The full listing is to be transcribed exactly, with each picture left out.
===
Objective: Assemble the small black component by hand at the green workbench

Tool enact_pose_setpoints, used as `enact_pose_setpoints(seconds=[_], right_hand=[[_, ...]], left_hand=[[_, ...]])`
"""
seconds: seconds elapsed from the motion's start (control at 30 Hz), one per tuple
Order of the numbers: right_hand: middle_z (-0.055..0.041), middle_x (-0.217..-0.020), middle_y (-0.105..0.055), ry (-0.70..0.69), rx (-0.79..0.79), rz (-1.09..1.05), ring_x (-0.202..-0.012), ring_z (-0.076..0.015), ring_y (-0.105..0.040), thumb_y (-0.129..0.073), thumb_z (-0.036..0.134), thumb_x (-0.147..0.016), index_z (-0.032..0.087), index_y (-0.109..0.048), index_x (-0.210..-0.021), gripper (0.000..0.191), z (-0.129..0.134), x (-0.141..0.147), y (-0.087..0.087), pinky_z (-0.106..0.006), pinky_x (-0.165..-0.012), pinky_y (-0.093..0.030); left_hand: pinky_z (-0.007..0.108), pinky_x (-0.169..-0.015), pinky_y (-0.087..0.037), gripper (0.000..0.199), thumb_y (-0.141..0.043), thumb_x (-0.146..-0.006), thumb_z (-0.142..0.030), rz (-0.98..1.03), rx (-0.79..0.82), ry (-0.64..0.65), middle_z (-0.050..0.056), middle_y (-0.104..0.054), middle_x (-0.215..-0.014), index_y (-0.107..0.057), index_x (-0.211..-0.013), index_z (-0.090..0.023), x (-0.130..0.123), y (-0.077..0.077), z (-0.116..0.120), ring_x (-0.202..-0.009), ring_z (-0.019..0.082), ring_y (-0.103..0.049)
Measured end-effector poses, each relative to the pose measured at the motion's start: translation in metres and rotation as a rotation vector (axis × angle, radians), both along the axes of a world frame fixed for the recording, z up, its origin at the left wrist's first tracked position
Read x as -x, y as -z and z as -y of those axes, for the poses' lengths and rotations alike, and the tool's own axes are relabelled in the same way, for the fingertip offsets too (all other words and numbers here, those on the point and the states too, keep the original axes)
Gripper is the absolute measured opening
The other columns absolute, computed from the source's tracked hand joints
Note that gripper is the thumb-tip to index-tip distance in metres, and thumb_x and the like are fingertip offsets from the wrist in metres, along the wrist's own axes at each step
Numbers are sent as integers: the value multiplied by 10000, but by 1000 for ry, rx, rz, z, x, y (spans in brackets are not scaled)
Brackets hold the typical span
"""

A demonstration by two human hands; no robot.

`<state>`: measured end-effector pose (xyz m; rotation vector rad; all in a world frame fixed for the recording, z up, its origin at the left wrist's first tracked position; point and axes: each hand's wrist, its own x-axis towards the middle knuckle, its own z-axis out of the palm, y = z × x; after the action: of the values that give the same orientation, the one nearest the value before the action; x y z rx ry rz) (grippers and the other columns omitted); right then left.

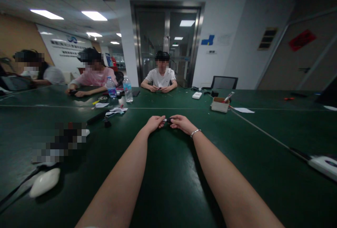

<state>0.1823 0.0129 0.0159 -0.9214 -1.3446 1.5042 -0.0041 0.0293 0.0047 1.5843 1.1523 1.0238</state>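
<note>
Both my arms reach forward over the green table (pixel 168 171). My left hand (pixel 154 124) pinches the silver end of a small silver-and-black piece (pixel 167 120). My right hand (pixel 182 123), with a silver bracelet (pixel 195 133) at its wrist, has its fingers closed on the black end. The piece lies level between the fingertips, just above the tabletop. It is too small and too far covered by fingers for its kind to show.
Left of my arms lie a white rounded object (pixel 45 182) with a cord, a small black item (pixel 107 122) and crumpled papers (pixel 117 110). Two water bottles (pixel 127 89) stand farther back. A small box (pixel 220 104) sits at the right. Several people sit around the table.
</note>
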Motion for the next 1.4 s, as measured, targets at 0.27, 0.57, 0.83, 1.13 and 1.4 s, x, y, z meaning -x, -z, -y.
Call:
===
**Task result:**
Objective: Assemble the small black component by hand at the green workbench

Tool enact_pose_setpoints, used as `enact_pose_setpoints(seconds=[_], right_hand=[[_, ...]], left_hand=[[_, ...]])`
"""
seconds: seconds elapsed from the motion's start (control at 30 Hz), one per tuple
Order of the numbers: right_hand: middle_z (-0.055..0.041), middle_x (-0.217..-0.020), middle_y (-0.105..0.055), ry (-0.70..0.69), rx (-0.79..0.79), rz (-1.09..1.05), ring_x (-0.202..-0.012), ring_z (-0.076..0.015), ring_y (-0.105..0.040), thumb_y (-0.129..0.073), thumb_z (-0.036..0.134), thumb_x (-0.147..0.016), index_z (-0.032..0.087), index_y (-0.109..0.048), index_x (-0.210..-0.021), gripper (0.000..0.191), z (-0.129..0.134), x (-0.141..0.147), y (-0.087..0.087), pinky_z (-0.106..0.006), pinky_x (-0.165..-0.012), pinky_y (-0.093..0.030); left_hand: pinky_z (-0.007..0.108), pinky_x (-0.169..-0.015), pinky_y (-0.087..0.037), gripper (0.000..0.199), thumb_y (-0.141..0.043), thumb_x (-0.146..-0.006), thumb_z (-0.142..0.030), rz (-0.98..1.03), rx (-0.79..0.82), ry (-0.64..0.65), middle_z (-0.050..0.056), middle_y (-0.104..0.054), middle_x (-0.215..-0.014), index_y (-0.107..0.057), index_x (-0.211..-0.013), index_z (-0.090..0.023), x (-0.130..0.123), y (-0.077..0.077), z (-0.116..0.120), ring_x (-0.202..-0.009), ring_z (-0.019..0.082), ring_y (-0.103..0.049)
Measured end-effector poses, each relative to the pose measured at the motion's start: translation in metres and rotation as a rotation vector (axis × angle, radians), both along the axes of a world frame fixed for the recording, z up, its origin at the left wrist's first tracked position
Read x as -x, y as -z and z as -y of those axes, for the poses' lengths and rotations alike, and the tool's own axes are relabelled in the same way, for the fingertip offsets too (all other words and numbers here, those on the point and the states too, keep the original axes)
Gripper is the absolute measured opening
The other columns absolute, computed from the source's tracked hand joints
Note that gripper is the thumb-tip to index-tip distance in metres, and thumb_x and the like are fingertip offsets from the wrist in metres, along the wrist's own axes at each step
Numbers are sent as integers: the value multiplied by 10000, but by 1000 for ry, rx, rz, z, x, y (spans in brackets are not scaled)
Brackets hold the typical span
"""

A demonstration by two human hands; no robot.

`<state>`: measured end-effector pose (xyz m; rotation vector rad; all in a world frame fixed for the recording, z up, its origin at the left wrist's first tracked position; point and axes: each hand's wrist, its own x-axis towards the middle knuckle, its own z-axis out of the palm, y = z × x; after the action: of the values that give the same orientation, the one nearest the value before the action; x y z rx ry rz) (grippers and the other columns omitted); right then left.


<state>0.1823 0.0129 0.0159 -0.9214 -1.3446 1.5042 -0.0041 0.0293 0.0047 1.5843 1.1523 1.0238</state>
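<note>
Both my arms reach forward over the green table (pixel 168 171). My left hand (pixel 154 124) pinches the silver end of a small silver-and-black piece (pixel 167 120). My right hand (pixel 182 123), with a silver bracelet (pixel 195 133) at its wrist, has its fingers closed on the black end. The piece lies level between the fingertips, just above the tabletop. It is too small and too far covered by fingers for its kind to show.
Left of my arms lie a white rounded object (pixel 45 182) with a cord, a small black item (pixel 107 122) and crumpled papers (pixel 117 110). Two water bottles (pixel 127 89) stand farther back. A small box (pixel 220 104) sits at the right. Several people sit around the table.
</note>
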Motion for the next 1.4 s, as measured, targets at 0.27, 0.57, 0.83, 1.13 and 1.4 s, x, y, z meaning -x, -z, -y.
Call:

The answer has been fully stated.